Discourse comprehension research demonstrates that understanding new information as it arises in a text, requires that readers retrieve information from earlier in the text and from preexisting knowledge brought to the reading experience, known as bridging and elaboration, respectively. Epistemic monitoring may detect inconsistencies that arise during bridging and elaboration, and these inconsistencies may interfere with comprehension and the construction of mental models. The present study links these processes with readers’ perceptions of narrative and external realism. It investigates the influence of inconsistencies – references to modern technologies in written short stories set before those technologies existed – on two types of realism judgments and on five dimensions of narrative engagement. Experimentally introduced inconsistencies designed to interfere with elaboration and, subsequently with the construction of a story world model, reduced perceived external realism and narrative realism. The effect on narrative realism was mediated by external realism. Results further indicate that narrative realism causally preceded imagery production, and that imagery production fully mediated the relation between narrative realism and emotional engagement, and partially mediated the relation between narrative realism and a sense of presence in the story.

Disclosure Statement

No potential conflict of interest was reported by the author(s).

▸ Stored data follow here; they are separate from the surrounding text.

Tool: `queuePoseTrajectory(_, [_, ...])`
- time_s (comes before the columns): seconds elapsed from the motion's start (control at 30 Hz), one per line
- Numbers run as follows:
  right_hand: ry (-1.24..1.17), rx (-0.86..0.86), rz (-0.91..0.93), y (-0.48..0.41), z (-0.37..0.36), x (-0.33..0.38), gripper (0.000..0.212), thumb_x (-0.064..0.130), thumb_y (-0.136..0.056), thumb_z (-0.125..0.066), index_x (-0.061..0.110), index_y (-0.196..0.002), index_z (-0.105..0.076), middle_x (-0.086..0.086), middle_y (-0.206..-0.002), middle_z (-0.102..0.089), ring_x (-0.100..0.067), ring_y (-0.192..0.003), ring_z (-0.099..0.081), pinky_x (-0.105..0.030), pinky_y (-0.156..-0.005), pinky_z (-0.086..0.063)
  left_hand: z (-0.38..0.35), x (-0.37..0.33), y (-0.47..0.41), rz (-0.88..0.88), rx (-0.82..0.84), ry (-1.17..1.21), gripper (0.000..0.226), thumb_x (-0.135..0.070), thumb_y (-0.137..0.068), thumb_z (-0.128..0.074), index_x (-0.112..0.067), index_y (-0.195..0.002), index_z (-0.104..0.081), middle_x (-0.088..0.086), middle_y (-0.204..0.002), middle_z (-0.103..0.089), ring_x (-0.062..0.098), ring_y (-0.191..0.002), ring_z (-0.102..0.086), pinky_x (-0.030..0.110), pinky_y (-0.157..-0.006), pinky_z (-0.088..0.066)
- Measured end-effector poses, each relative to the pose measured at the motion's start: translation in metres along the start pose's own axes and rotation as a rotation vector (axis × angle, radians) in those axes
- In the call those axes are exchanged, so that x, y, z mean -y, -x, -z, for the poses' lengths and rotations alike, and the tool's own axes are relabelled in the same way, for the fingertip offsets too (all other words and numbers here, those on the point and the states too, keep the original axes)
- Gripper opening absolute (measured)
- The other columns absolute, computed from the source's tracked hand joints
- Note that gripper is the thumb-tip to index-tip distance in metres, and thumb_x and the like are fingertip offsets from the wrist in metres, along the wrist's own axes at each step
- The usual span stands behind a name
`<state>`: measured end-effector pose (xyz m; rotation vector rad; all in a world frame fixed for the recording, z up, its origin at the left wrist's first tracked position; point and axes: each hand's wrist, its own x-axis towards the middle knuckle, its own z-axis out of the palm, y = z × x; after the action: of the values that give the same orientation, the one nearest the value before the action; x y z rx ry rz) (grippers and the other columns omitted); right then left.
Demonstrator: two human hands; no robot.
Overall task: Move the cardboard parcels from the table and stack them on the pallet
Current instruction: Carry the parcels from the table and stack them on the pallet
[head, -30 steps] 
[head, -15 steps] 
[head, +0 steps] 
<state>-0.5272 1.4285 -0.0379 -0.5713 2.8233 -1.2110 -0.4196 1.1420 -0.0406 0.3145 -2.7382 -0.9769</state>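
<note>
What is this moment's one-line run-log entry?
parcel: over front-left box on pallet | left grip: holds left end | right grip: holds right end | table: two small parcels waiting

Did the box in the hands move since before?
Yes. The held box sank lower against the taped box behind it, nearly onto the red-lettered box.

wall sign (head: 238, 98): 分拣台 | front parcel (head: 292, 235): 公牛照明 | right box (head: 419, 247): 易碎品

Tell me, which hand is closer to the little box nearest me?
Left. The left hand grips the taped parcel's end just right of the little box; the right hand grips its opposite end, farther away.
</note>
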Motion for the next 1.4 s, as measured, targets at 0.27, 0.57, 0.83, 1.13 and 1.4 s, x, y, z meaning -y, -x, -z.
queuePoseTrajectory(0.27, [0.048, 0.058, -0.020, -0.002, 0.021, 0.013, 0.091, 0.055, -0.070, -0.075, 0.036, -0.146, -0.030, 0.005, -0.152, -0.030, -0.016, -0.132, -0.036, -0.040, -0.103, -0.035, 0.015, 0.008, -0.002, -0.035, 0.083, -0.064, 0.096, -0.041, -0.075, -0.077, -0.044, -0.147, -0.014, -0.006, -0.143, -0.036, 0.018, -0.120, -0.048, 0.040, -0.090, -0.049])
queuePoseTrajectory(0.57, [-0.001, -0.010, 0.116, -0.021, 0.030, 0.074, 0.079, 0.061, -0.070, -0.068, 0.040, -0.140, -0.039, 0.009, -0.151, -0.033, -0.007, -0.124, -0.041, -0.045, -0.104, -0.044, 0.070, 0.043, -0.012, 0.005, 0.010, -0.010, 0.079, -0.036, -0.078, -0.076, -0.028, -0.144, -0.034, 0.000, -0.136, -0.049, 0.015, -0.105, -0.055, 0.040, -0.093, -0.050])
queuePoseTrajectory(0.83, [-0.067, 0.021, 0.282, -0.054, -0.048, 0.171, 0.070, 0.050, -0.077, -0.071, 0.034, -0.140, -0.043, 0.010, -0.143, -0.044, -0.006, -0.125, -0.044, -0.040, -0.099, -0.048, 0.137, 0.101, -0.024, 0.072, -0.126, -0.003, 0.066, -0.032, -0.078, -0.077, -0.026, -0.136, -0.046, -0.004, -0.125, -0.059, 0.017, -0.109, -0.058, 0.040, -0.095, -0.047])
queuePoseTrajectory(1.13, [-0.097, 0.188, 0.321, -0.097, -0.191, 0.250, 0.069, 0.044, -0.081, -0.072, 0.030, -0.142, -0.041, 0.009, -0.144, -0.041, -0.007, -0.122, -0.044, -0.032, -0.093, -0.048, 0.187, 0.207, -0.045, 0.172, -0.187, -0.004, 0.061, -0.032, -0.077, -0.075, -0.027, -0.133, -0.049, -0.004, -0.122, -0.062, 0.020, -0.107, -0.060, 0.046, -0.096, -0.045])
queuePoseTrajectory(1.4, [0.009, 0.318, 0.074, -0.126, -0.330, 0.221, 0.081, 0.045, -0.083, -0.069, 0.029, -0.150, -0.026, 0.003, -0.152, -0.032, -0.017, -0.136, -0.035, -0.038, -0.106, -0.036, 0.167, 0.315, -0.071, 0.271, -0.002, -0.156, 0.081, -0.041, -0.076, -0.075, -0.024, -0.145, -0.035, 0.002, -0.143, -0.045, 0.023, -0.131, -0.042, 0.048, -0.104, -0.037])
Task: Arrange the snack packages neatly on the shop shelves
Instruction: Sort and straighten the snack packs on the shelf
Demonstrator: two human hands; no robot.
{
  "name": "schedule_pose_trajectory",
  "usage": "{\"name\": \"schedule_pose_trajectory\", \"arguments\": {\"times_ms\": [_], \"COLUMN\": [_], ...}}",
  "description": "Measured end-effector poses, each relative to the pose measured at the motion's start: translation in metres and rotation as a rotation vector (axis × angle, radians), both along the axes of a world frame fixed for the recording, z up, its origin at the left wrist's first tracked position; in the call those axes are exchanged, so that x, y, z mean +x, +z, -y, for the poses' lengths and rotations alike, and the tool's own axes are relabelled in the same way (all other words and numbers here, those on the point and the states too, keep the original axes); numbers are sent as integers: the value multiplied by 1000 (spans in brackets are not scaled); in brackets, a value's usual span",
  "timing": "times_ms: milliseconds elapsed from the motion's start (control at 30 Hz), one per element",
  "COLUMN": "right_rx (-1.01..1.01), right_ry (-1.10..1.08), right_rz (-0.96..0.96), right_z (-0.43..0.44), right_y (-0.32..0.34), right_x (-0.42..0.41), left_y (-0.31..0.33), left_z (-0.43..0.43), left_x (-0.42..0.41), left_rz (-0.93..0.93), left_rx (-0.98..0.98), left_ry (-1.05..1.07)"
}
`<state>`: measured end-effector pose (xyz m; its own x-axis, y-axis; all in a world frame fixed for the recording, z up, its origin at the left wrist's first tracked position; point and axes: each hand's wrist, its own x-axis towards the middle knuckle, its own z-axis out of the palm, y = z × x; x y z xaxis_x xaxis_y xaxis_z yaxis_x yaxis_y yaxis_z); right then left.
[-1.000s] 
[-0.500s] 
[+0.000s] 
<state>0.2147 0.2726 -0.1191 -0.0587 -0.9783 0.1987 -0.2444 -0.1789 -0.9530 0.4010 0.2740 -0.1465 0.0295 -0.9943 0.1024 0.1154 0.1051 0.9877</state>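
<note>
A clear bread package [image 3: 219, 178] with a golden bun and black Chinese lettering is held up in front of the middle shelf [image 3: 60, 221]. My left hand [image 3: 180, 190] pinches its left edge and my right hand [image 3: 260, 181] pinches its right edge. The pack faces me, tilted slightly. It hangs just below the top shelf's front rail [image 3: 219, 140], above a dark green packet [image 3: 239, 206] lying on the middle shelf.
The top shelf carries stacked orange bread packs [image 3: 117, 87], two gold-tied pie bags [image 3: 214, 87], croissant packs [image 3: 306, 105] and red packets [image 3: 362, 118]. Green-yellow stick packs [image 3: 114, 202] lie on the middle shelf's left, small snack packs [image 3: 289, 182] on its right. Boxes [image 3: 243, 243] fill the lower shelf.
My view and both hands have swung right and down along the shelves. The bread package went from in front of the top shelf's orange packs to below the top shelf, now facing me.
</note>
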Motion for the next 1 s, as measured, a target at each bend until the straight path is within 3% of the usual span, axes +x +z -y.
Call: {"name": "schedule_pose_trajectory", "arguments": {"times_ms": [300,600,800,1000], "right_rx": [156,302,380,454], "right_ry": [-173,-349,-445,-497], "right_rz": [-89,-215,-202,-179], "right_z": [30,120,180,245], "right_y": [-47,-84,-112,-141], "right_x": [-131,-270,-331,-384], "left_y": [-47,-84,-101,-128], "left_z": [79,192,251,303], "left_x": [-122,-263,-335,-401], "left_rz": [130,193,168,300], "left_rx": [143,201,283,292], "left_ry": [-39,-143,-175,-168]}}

Data Availability Statement

The data described in this article are openly available in the Open Science Framework at https://osf.io/fvzre/?view_only=bf79f2c71b8f478f9515afd1aa288e62.

Open Scholarship

This article has earned the Center for Open Science badge for Open Materials. The materials are openly accessible at https://osf.io/fvzre/?view_only=bf79f2c71b8f478f9515afd1aa288e62

Correction Statement

This article has been republished with minor changes. These changes do not impact the academic content of the article.

Notes

1. Models of comprehension offer different conceptualizations of active memory. However, all share the premise that mental models may be too complex to hold entirely in working memory and that if information presented in the text is unnecessary for immediate comprehension it moves out of working memory, but remains more accessible for future comprehension of the narrative than other irrelevant information (McNamara & Magliano, Citation2009).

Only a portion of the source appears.